Like many other college graduates, I made a big move right after commencement. Exactly one week after crossing the stage at the University of British Columbia, I walked into the Goldring/Woldenberg Institute of Southern Jewish Life (ISJL) in Jackson Mississippi for the first time. It was a pretty large change for me, to say the least.
Moving is daunting. Moving to a place where I knew no one could very well be terrifying. But, for me, it hasn’t been—thanks to the Jewish concept of Hachnasat Orchim.

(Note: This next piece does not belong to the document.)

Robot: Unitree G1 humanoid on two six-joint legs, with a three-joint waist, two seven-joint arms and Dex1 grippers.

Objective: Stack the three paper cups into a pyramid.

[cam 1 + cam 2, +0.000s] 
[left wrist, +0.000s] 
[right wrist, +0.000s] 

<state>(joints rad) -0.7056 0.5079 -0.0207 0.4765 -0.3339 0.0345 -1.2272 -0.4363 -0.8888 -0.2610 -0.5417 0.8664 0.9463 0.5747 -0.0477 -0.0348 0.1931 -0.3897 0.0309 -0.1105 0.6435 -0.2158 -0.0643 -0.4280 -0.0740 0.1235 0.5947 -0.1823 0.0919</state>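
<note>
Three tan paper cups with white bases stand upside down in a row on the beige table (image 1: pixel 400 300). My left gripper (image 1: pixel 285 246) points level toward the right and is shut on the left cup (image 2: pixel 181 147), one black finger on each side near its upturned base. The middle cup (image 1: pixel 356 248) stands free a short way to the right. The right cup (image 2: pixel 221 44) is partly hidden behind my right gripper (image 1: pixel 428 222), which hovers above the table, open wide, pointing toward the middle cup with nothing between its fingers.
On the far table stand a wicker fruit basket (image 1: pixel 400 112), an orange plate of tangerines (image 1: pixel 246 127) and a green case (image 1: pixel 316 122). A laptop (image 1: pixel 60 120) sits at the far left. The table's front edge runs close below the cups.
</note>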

Hachnasat Orchim (welcoming the stranger) has always been an important aspect of my understanding of Jewish values. It always meant, for me, that I must help people feel comfortable in a new and foreign space. This idea might always be in the back of mind— that no one should feel out of place just because they are new, just because they are unaware of the everyday conventions of the goings-on around them.
Even before I got here, I was receiving messages, emails, and phone calls to help make my transition as seamless as possible. This helpful information ranged anywhere from insight into where the best places in Jackson were to live, to the ways that I can get involved down here. Every message made me feel that much more comfortable and excited to move down the South.
In the short time I’ve been living in Jackson, Mississippi, I’ve been welcomed at work and out and about. It’s new to me for people in the grocery store to ask how I am doing as we pass in the aisles. Honestly, the first few times people asked me that, I first look to see if they are talking on headphones, or have a Bluetooth in their ear, and I have mistaken a kind greeting with a personal conversation. This idea of welcoming a stranger, whether you know that they are new or just know that they are unfamiliar to your life is more refreshing then I could have imagined. I guess Southern hospitality, at least as far as I can see, is alive and well in Jackson.
I’m not the only new face at the ISJL office. There are seven of us who have started our next journey in Jackson as either Education or Community Engagement Fellows. Despite us all being new to Jackson and new to each other, I have happily noticed that we embody welcoming the stranger when we are strangers ourselves. When I finally got into my new apartment, after a few days of living here and there while it was being prepared, I got a super nice message from another new fellow: “Hope you’re all settled in! If you need anything just lmk! [let me know]!”
These small acts of welcoming me, making me comfortable in a place that I will soon not be a in stranger, a place that I will call home for the next two years, has made my transition from student to professional, from Canada to the US, from northerner to southerner, from the world of studying to the “real world,” that much easier. It’s been a great lesson in Hachnasat Orchim, Southern-style, and I’ll be glad to welcome other strangers here in the two years ahead.